Die Zeitschrift "WeltTrends" hat die Debatte über Grenzen und Gemeinsamkeiten rot-rot-grüner Außenpolitik wieder aufgenommen

  • Von Tom Strohschneider
  • Lesedauer: ca. 6.5 Min.
Man kann nicht behaupten, dass Wahlkämpfe je besonders gute Zeiten waren, parteiübergreifende Diskussionen zu führen, die auch eine gewisse Breitenwirkung haben.
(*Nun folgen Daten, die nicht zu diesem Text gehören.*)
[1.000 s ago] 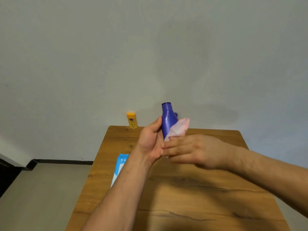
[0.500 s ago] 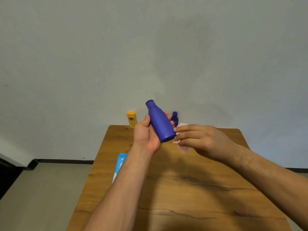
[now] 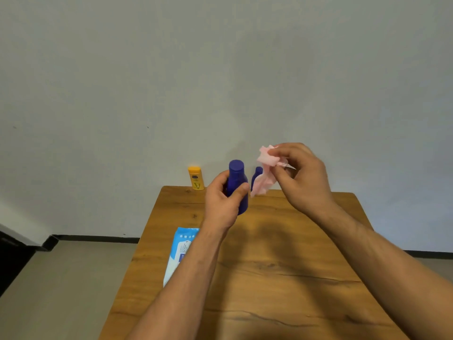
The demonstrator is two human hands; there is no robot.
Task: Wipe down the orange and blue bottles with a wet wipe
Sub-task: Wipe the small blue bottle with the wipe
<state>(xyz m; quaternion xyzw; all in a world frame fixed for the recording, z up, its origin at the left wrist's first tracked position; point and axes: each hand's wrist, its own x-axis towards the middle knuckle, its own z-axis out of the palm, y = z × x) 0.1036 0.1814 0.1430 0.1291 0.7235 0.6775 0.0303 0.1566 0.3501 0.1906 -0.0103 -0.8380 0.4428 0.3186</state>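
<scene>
Two blue bottles: larger bottle [image 3: 237, 182] clasped upright in left grip [image 3: 221, 204] above table's [image 3: 282, 278] far edge; smaller bottle [image 3: 256, 175] stands at that edge. One orange bottle [image 3: 196, 178], far-left corner. One wipe [image 3: 266, 168], pinched in right grip [image 3: 301, 177].

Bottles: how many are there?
3: an orange bottle at the far edge of the table, a large blue bottle in the left hand, a small blue bottle behind, partly hidden by the wipe.

One head-worn view faces forward and down over the table [image 3: 294, 278]; wall [image 3: 220, 69] close behind.
</scene>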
Crossover - unter diesem Stichwort liefen solche Anstrengungen zwischen Politikern aus SPD, Grünen und Linkspartei sowie darüber hinaus zwischen Intellektuellen, Wissenschaftlern, Aktivisten und Gewerkschaftern in der Vergangenheit - ist so gesehen ein bisschen ein wiederkehrendes Schönwetterphänomen: Lange vor Wahlen wird darauf verwiesen, dass die Frage einer gemeinsamen Regierungsperspektive nicht allein unter arithmetischen Gesichtspunkten und schon gar nicht unter dem Eindruck exponierter parteipolitischer Konkurrenz beantwortet werden könne. Sondern dass es dazu vieler langfristiger Gesprächsfäden braucht, einer Diskussion also, in der Gemeinsamkeiten ausgelotet aber auch Unterschiede markiert werden.